After you have been hurt, abandoned and disappointed, it’s hard to be open to the idea of demonstrating vulnerability and an authentic state of self to others. You want to board up your walls, not to be penetrated by anyone or anything ever again. The very concept of doing so is absolutely terrifying. I understand that. It’s normal and natural.
It’s also difficult to seek true connections with others when you loved someone very deeply and lost them. The fear of encountering that amount of grief and loss again is paralyzing, and it makes you want to avoid any new instances where you may put yourself at risk of being devastated once more.
But the only experiences and connections worth having in this world require a certain amount of risk and vulnerability. Otherwise, they are only surface-level. They are shallow. They are easy to leave, easy to part with. If something is easy to walk away from, it’s only fulfilling a small portion of your heart. And in order for you to feel that true enrichment, you have to show your true self, knowing at your core that you still may get abandoned, rejected or devastated anyway; knowing that you may lose them too. It’s a risk we all take loving others in a life that is only temporary, and sometimes it’s the only risk worth taking. You must allow your strength and bravery to be channeled into it, and plunge into the unknown.
4. Simple Joys.
When the most devastating and dark parts of life confront you, it’s unthinkable to assign importance to the little things in life that once brought you joy. How can you possible rejoice about raspberry pie, a Sunday football game or a thick novel when something so difficult has happened in your world? How can those things matter anymore? How can they ever give you happiness like they once did?
You’ll think these things a lot. They are inherent, a side effect that accompanies any amount of pain. Sadness makes you question joy, especially that which derives from simplicity. It’s normal to wonder how tiny drops of happiness could ever overcome a tidal wave of pain. But I am here to remind you that it can, because those little drops of joy add up to who you are and what you live for. Though they seem small, they are mighty, and collectively they have the power to overcome even the tidal wave of anguish you have withstood. Don’t devalue those hobbies, interests, and passions. They’re yours. They are more powerful than you may think. They can carry you through so many hard times in life if you allow them to.
5. Yourself.
I realize this is vague, but that’s intentional, being ‘yourself’ is entirely what you want it to be.
For me, pain and heartbreak have at times threatened a few parts of myself that I favor. My idealism, my inclination to seek the best in others, my ability to wear my heart on my sleeve, my expressiveness, my openness to new relationships and my fearlessness. I’ve had to fight to maintain those qualities, despite the natural push to abandon them after something very disheartening happened to me or around me. It’s not easy. I realize that, and as I started out saying at the beginning of this piece, pain will always change us in some ways. The hardest part is understanding which pieces of yourself you aren’t willing to part with, because they make you who you are. Those are the components of yourself that you go to freaking war for when pain tries to rip them away and throw them into the pit of qualities that didn’t make it. Don’t let it. Hold on to them with all your might.

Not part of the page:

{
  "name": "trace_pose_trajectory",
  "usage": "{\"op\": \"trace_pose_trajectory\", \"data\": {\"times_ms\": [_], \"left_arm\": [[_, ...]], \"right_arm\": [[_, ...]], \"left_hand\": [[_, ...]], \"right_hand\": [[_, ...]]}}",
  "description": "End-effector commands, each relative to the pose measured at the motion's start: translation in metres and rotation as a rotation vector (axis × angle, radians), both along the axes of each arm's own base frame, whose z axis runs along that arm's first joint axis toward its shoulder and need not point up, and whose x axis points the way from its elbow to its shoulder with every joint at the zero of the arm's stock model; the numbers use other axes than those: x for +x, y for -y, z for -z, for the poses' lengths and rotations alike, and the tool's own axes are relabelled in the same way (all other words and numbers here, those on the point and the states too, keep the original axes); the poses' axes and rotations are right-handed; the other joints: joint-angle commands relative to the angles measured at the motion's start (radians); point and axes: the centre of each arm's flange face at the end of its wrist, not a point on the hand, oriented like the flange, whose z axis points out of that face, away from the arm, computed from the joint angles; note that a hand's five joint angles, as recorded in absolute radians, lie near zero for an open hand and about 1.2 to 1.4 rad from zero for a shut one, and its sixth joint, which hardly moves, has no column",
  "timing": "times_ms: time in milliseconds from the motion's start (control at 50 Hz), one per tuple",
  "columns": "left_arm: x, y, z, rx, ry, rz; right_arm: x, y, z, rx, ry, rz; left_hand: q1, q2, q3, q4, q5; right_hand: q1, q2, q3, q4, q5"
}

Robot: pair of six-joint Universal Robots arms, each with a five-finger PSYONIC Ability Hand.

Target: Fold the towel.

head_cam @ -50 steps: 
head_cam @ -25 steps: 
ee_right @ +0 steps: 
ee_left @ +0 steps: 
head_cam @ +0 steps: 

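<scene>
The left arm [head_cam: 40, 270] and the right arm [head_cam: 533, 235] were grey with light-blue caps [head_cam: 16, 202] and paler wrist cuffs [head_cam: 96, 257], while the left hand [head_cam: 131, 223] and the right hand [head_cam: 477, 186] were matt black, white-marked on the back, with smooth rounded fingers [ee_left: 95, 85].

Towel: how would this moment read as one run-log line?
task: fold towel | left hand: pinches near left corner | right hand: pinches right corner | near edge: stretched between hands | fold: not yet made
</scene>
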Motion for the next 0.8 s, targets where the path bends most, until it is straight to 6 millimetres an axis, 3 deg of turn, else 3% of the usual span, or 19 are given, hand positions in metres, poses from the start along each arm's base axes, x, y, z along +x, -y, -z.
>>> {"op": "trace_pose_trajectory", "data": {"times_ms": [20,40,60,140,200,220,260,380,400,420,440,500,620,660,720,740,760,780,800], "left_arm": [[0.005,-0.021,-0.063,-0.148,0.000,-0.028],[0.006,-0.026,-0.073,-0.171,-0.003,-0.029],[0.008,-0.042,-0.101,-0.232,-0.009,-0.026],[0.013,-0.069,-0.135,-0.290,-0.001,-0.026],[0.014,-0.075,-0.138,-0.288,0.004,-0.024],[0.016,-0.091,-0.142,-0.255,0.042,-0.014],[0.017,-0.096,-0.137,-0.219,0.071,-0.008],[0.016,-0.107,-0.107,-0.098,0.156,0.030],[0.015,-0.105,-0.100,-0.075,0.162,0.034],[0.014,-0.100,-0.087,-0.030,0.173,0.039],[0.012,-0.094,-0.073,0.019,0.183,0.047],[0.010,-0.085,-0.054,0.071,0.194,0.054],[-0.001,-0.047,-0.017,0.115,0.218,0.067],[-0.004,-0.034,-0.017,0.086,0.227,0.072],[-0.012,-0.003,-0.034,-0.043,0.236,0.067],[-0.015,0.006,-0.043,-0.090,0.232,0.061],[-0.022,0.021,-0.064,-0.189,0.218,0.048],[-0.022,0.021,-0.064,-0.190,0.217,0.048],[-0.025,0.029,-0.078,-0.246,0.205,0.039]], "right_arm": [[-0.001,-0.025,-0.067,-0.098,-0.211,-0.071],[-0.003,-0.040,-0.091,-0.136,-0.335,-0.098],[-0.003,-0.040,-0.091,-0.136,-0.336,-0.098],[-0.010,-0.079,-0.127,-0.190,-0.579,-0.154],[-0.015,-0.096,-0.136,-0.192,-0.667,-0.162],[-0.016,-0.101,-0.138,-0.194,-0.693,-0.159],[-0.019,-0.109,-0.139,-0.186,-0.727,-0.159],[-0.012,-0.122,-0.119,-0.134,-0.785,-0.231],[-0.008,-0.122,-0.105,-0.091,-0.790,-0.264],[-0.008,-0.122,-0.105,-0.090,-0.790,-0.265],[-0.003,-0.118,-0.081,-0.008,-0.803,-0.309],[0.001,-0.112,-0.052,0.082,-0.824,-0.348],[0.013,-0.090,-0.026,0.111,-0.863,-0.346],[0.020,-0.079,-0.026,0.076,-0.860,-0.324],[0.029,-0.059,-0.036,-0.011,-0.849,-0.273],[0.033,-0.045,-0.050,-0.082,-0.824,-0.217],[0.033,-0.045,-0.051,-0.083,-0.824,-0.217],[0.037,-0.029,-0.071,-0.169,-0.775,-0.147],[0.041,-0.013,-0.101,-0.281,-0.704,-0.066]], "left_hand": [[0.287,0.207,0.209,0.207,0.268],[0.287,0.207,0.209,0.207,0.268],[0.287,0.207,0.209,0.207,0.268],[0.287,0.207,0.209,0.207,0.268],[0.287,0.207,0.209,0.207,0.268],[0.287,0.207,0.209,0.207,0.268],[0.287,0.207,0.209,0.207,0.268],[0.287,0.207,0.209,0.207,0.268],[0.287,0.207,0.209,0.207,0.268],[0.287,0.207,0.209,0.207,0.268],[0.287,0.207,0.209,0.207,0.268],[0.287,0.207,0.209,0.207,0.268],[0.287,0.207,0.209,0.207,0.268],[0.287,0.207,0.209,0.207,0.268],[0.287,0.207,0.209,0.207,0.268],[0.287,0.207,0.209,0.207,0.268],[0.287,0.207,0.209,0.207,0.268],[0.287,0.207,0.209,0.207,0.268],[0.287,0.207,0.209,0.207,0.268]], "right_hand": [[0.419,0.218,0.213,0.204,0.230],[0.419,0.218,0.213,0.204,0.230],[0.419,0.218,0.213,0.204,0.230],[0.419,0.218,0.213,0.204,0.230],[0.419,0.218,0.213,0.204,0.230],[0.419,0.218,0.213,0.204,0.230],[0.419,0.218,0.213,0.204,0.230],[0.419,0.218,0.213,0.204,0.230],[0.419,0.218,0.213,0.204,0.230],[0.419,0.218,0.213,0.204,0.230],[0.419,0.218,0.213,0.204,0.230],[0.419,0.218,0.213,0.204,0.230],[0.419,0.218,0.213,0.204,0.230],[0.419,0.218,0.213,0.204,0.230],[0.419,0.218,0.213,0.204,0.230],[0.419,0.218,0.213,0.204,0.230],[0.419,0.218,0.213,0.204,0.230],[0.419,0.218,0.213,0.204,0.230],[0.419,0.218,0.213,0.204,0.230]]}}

The heart is ungodly resilient.
One of my absolute favorite Rupi Kaur poems reads:
what is stronger
than the human heart
which shatters over and over
and still lives
AH. How powerful is that? How transcendent and sublime? How hopeful and compelling? The heart undertakes an unbearable amount of pain, and yet refuses to die. It’s a god damn survivor. YOU, are a god damn survivor.
Feel that. Feel it in your bones. Know that you can not only conquer pain but do so without surrendering the best parts of yourself. You can keep your heart tender, your mind open and your arms outstretched to all of this world’s beauty no matter how much ugliness it shows you time and time again.
Because that is what makes all the pain worth it in the first place. That, is being alive.